When it became obvious that systemd was going to replace sysvinit and init scripts I switched to systemd and experienced several issues in the process. One of those was that the system couldn't automount usb drives any more.

Before the transition I used devmon which was started in .xinitrc before windows manager with ck-launch-session bash -c "devmon & ..." command and it worked seamlessly. However, after the upgrade the devmon was broken.
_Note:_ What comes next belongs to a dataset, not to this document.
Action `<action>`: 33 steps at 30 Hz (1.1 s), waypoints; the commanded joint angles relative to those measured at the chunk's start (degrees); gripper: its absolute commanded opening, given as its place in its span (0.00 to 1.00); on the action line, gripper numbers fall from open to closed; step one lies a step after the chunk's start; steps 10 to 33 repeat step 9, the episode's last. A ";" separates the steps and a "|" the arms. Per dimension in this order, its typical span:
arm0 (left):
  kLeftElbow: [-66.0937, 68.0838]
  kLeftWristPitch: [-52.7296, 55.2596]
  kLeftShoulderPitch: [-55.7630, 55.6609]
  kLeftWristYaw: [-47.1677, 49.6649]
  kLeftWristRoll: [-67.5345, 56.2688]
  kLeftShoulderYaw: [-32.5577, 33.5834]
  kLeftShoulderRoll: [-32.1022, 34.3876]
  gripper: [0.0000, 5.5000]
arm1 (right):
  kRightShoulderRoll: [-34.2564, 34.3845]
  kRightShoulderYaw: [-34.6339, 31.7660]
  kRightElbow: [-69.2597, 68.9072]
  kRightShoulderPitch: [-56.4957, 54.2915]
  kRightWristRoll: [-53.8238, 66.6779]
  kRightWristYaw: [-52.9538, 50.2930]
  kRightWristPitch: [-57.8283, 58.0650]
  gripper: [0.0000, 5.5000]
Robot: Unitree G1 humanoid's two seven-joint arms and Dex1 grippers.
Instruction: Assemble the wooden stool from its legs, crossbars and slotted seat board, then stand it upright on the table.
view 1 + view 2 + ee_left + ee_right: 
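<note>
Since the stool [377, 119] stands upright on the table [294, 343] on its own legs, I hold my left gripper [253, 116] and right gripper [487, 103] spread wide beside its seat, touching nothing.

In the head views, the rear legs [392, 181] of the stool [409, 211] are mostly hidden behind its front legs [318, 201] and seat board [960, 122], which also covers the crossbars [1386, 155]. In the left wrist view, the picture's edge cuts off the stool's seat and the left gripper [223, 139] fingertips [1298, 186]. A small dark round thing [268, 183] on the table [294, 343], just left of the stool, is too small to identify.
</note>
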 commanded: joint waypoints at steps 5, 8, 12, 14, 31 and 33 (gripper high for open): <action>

No matter whether it was issued manually in terminal or from the .xinitrc script, it reported the following error:

Poll for media failed: Not Authorized
device: [/dev/sdb1]
...
mountdev /dev/sdb1 DNC vfat
devmon: mount /dev/sdb1 --mount-options noexec,nosuid,noatime    (DNC)
Mount failed: Not Authorized
devmon: error mounting /dev/sdb1 (0)
...
udisks functions are not authorized through policykit,
so devmon cannot automount drives.
...

I also tried udiskie, another automatic disk mounter that uses udisks, and it failed to mount disk with the similar message:

attempting to mount device /org/freedesktop/UDisks/devices/sdb1 (vfat:[])
failed to mount device /org/freedesktop/UDisks/devices/sdb1:
org.freedesktop.UDisks.Error.PermissionDenied: Not Authorized

Obviously the problem was not devmon, nor udiskie. Somehow udisks functions were no longer authorized through policykit... It was clear that I should famialirize myself with polkit and find out how to authorize udisks actions.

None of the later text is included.